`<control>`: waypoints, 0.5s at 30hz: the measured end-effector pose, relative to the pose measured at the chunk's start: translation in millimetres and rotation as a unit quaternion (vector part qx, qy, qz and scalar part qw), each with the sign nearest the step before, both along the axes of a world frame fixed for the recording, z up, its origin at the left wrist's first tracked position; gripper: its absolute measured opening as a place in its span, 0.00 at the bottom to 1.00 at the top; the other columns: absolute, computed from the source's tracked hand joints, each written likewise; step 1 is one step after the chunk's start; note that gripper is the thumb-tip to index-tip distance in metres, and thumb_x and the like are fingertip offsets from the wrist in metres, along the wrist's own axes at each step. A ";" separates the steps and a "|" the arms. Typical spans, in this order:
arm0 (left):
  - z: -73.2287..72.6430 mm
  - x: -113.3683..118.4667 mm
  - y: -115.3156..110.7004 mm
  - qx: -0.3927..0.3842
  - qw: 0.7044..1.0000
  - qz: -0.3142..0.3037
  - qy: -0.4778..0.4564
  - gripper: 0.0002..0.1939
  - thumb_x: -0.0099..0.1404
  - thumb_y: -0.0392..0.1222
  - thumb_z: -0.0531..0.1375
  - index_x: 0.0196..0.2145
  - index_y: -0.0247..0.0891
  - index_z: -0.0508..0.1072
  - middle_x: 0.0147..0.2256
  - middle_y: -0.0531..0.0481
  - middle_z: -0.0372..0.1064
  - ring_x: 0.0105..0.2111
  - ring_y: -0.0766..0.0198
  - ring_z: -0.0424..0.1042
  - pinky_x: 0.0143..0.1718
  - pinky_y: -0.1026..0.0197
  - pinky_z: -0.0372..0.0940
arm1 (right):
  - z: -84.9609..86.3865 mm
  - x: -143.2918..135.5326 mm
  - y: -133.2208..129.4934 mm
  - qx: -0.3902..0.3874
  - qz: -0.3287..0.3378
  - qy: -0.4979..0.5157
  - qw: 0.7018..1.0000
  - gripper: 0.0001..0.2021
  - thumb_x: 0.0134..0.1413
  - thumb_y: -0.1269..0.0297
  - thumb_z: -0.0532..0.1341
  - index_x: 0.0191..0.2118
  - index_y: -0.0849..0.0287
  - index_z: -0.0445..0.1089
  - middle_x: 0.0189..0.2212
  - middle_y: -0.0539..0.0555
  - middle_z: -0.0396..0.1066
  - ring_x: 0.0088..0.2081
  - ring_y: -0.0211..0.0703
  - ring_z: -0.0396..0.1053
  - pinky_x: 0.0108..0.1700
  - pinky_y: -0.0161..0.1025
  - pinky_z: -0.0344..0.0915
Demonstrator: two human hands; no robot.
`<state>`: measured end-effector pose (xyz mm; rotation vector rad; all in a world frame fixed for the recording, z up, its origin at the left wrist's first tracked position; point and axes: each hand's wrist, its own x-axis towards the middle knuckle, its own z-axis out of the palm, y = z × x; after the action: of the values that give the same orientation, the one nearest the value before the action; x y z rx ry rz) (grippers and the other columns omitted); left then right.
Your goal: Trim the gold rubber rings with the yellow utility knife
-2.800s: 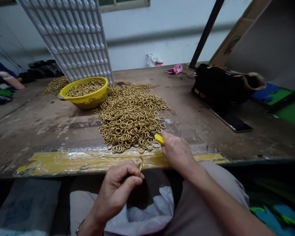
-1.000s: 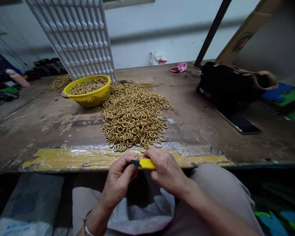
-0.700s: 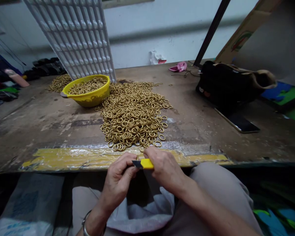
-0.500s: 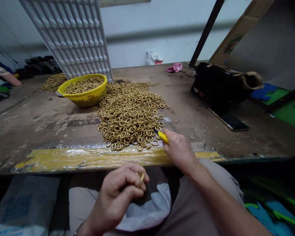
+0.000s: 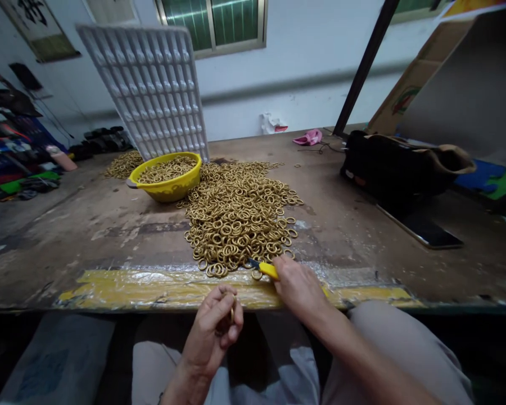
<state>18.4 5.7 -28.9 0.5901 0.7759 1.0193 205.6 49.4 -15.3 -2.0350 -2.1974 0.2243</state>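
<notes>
My right hand (image 5: 300, 286) grips a yellow utility knife (image 5: 269, 270), its dark blade pointing left over the near edge of a heap of brass-coloured rings (image 5: 231, 216). A few rings lie right beside the blade; whether it touches them I cannot tell. Lower and to the left, my left hand (image 5: 206, 332) is closed around a brass-coloured ring (image 5: 232, 313) just off the table's front edge. The curled fingers partly hide that ring, and more may be inside the palm.
A yellow basin (image 5: 172, 188) full of rings stands left of the heap, before a ribbed translucent panel (image 5: 160, 95). On the right lie a phone (image 5: 425, 229) and a black bag (image 5: 383, 163). Yellow tape (image 5: 152, 289) covers the table's front edge. A pink cloth (image 5: 308, 137) lies behind.
The view has tilted upward and shifted left. My right hand has brought the knife leftward, down to the heap's near edge. My left hand has turned, with the ring still in its fingers.
</notes>
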 end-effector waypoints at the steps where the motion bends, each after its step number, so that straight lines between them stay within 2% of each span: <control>1: -0.8 0.3 0.4 -0.002 1.000 -0.012 -0.007 0.07 0.63 0.42 0.58 0.37 0.37 0.66 0.22 0.53 0.66 0.13 0.76 0.56 0.12 0.73 0.40 | 1.3 1.2 -0.5 0.006 -0.006 0.038 0.999 0.05 0.49 0.76 0.56 0.31 0.60 0.66 0.30 0.54 0.69 0.30 0.41 0.66 0.30 0.35 0.52; 2: -1.5 1.3 0.9 -0.002 1.000 -0.028 -0.012 0.09 0.62 0.42 0.58 0.39 0.36 0.67 0.24 0.51 0.67 0.14 0.75 0.58 0.11 0.73 0.41 | 2.8 1.8 -1.3 0.012 -0.015 0.090 0.996 0.04 0.50 0.74 0.56 0.29 0.60 0.65 0.27 0.52 0.68 0.29 0.39 0.65 0.29 0.34 0.51; 4: -2.6 5.4 1.4 0.009 0.999 -0.051 -0.005 0.12 0.60 0.45 0.60 0.39 0.34 0.68 0.31 0.46 0.70 0.17 0.73 0.63 0.11 0.73 0.43 | 6.5 0.8 -3.6 -0.009 -0.031 0.239 0.970 0.07 0.51 0.68 0.56 0.24 0.59 0.62 0.21 0.49 0.65 0.25 0.36 0.61 0.27 0.33 0.51; 6: -3.9 12.1 1.4 0.040 0.997 -0.039 0.055 0.14 0.59 0.46 0.61 0.39 0.35 0.68 0.34 0.46 0.70 0.19 0.72 0.64 0.12 0.73 0.45 | 10.6 -2.0 -6.7 -0.090 -0.045 0.410 0.906 0.12 0.53 0.61 0.55 0.21 0.59 0.60 0.17 0.47 0.61 0.19 0.33 0.56 0.23 0.32 0.50; 8: -5.3 19.4 1.0 0.098 0.983 0.005 0.157 0.13 0.59 0.44 0.63 0.41 0.38 0.69 0.31 0.51 0.68 0.19 0.73 0.63 0.14 0.72 0.51 | 14.2 -4.7 -10.1 -0.192 -0.050 0.540 0.818 0.13 0.52 0.58 0.55 0.21 0.59 0.60 0.15 0.45 0.59 0.16 0.31 0.52 0.19 0.31 0.49; 9: -5.8 22.5 0.8 0.130 0.969 0.027 0.208 0.13 0.59 0.42 0.63 0.41 0.38 0.69 0.30 0.52 0.68 0.19 0.73 0.63 0.16 0.71 0.55 | 15.5 -5.5 -11.7 -0.231 -0.051 0.581 0.779 0.13 0.51 0.57 0.55 0.22 0.59 0.60 0.15 0.45 0.58 0.14 0.30 0.50 0.17 0.30 0.48; 11: -6.2 27.0 0.3 0.185 0.940 0.043 0.285 0.11 0.60 0.41 0.62 0.41 0.38 0.71 0.30 0.52 0.69 0.21 0.72 0.63 0.22 0.69 0.60 | 16.8 -5.9 -14.3 -0.273 -0.056 0.624 0.730 0.12 0.48 0.57 0.57 0.22 0.59 0.60 0.14 0.44 0.58 0.13 0.29 0.50 0.16 0.29 0.48; 13: -5.1 29.1 0.1 0.220 0.918 0.027 0.328 0.08 0.60 0.41 0.61 0.37 0.37 0.73 0.30 0.51 0.70 0.23 0.70 0.64 0.25 0.67 0.61 | 16.6 -5.3 -15.7 -0.287 -0.070 0.643 0.707 0.11 0.46 0.58 0.58 0.22 0.59 0.60 0.14 0.44 0.58 0.13 0.29 0.51 0.14 0.28 0.48; 15: -2.8 29.9 0.5 0.239 0.906 0.009 0.348 0.06 0.61 0.40 0.60 0.34 0.36 0.74 0.29 0.50 0.70 0.23 0.69 0.64 0.26 0.67 0.61 | 15.9 -4.7 -15.9 -0.298 -0.079 0.645 0.700 0.11 0.45 0.58 0.59 0.21 0.59 0.60 0.14 0.44 0.58 0.13 0.29 0.51 0.14 0.28 0.48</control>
<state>48.3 6.2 -31.7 1.4225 1.1599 1.0232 200.9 33.5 0.7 -1.3203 -1.0245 1.8366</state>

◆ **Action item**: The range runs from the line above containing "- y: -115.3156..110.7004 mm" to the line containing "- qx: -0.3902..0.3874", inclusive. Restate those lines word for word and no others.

◆ **Written answer**:
  - y: -115.3156..110.7004 mm
  - qx: -0.3927..0.3842
  - qw: 0.7044..1.0000
  - qz: -0.3142..0.3037
  - qy: -0.4778..0.4564
  - gripper: 0.0002..0.1939
  - thumb_x: -0.0099..0.1404
  - thumb_y: -0.0392..0.1222
  - thumb_z: -0.0531..0.1375
  - index_x: 0.0196..0.2145
  - index_y: -0.0247..0.0891
  - index_z: -0.0508..0.1072
  - middle_x: 0.0147..0.2256
  - middle_y: -0.0531..0.0481
  - middle_z: -0.0372..0.1064
  - ring_x: 0.0105..0.2111
  - ring_y: -0.0766..0.0198
  - ring_z: -0.0424..0.1042
  - pinky_x: 0.0143..0.1718
  - pinky_y: -0.1026..0.0197
  - pinky_z: -0.0372..0.0940
arm1 (right):
  - z: -84.9609..86.3865 mm
  - x: -143.2918..135.5326 mm
  - y: -133.2208..129.4934 mm
  - qx: -0.3902..0.3874

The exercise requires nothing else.